Some of the reasons might be that the procedure is fairly quick, the eye is
easy to get to, it doesn't require general anesthesia, and doesn't require a
full OR in a hospital (I think - correct me if I'm wrong). In that sense its
closer to oral surgery than a gall bladder removal, for example.

------
Vivtek
The ability of people in the States to insist that our health care system is
"the best in the world" because of the action of the _free market_ while
simultaneously not understanding why prices are thus important is what usually
leads me to believe that most Americans have no idea what a free market is.
(Or what health care is, to be honest.)

------
steven2012
I have Kaiser HMO in California. I think it's awesome, and the best health
care I've ever had.

I'm also from Canada, so I'm comfortable with the idea of socialized medicare.
However, when I compare stories between me and my friends in Canada, there
really is no comparison. I basically pay a $20-30 co-pay per visit (something
that was completely foreign to me when I first moved to the US), and then
anything and everything gets done for me.
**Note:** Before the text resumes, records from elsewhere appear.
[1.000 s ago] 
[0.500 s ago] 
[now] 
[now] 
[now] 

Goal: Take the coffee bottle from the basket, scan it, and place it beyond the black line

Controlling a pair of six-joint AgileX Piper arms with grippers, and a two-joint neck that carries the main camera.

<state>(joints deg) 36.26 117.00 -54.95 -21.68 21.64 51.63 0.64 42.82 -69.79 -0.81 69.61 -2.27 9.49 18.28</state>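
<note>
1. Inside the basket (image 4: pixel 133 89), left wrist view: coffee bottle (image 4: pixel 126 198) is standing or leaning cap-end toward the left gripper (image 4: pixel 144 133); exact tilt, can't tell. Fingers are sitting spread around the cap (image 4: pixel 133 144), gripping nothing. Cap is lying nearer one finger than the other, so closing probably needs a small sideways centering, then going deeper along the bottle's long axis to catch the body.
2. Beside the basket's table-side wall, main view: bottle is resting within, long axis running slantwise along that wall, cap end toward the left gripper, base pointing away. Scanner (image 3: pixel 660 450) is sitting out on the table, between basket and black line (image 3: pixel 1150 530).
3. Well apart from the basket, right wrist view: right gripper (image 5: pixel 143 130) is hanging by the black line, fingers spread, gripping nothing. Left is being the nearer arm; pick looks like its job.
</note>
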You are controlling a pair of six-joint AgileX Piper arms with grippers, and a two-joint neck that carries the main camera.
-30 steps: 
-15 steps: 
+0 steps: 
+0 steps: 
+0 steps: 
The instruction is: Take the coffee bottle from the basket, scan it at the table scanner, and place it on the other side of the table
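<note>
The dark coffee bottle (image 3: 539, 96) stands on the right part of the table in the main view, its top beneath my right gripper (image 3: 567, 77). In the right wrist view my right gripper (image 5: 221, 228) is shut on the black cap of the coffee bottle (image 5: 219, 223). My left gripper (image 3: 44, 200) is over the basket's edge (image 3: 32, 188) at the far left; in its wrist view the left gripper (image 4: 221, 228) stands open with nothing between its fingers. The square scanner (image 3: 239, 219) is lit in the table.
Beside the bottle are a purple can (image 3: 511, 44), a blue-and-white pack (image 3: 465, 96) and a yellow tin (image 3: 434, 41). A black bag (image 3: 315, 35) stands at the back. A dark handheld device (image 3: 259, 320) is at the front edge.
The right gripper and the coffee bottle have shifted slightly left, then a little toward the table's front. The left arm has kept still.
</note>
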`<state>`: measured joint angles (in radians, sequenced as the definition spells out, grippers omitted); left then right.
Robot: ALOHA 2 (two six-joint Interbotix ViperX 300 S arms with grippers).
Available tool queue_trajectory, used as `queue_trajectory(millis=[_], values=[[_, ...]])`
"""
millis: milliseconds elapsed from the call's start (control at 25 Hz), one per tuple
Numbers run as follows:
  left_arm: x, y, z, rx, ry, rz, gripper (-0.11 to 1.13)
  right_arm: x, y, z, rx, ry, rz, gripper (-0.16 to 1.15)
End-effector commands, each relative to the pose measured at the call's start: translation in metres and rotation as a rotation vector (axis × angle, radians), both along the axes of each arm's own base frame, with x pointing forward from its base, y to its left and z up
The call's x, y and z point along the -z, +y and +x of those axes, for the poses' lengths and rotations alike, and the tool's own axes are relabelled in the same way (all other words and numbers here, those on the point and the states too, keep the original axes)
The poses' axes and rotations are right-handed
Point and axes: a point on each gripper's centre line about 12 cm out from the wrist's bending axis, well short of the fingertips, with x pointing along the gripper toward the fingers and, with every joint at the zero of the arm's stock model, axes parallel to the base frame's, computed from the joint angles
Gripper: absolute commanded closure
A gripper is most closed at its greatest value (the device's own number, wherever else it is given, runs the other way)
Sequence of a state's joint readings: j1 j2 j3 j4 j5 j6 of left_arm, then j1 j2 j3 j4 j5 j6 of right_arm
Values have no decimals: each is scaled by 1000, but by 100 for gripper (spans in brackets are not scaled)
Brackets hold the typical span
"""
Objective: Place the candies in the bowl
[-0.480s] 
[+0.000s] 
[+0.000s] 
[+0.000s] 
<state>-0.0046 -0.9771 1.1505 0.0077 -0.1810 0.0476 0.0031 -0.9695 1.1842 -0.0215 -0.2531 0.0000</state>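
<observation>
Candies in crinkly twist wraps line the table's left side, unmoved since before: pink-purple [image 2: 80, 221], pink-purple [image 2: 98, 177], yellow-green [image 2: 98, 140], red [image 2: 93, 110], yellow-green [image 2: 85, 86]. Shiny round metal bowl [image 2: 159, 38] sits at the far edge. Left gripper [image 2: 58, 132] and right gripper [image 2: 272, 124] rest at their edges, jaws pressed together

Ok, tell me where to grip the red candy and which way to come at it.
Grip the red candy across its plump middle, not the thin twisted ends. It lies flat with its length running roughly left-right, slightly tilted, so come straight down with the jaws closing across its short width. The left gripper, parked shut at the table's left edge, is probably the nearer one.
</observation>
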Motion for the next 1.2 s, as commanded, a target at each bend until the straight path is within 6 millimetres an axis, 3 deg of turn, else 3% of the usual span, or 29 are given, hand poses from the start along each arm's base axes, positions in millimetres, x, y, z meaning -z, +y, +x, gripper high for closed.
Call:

I have never experienced the horror
stories you hear about where insurance companies try to opt for cheaper
treatments or deny services to save money. Any test or procedure I needed, or
even asked about, I could get.

The longest I waited for things like a MRI was 2 days, and 9 days for an
endoscopy. My doctor was willing to get me a CT scan the next day for this
stomach problem I had. My friends in Canada have waited 4 months for an MRI
and 3 months for a CT scan. My dad had to wait about 6-8 weeks to get a
pacemaker installed, even though his heart was stopping for 5-10 seconds
several times a day. Seeing a specialist takes months in Canada vs days with
Kaiser. On weekends, if I get sick I don't have to wait in Emergency for hours
like in Canada, I can just set up an appointment at one of the hospitals and
see a GP in around 30-45 mins, and they have full access to all my medical
records.

The downside is that when I'm out of a Kaiser area, I have to pay out of
pocket unless it's an emergency (I believe). The only time I felt vulnerable
was when my family was out of state, and they didn't have Kaiser facilities
there.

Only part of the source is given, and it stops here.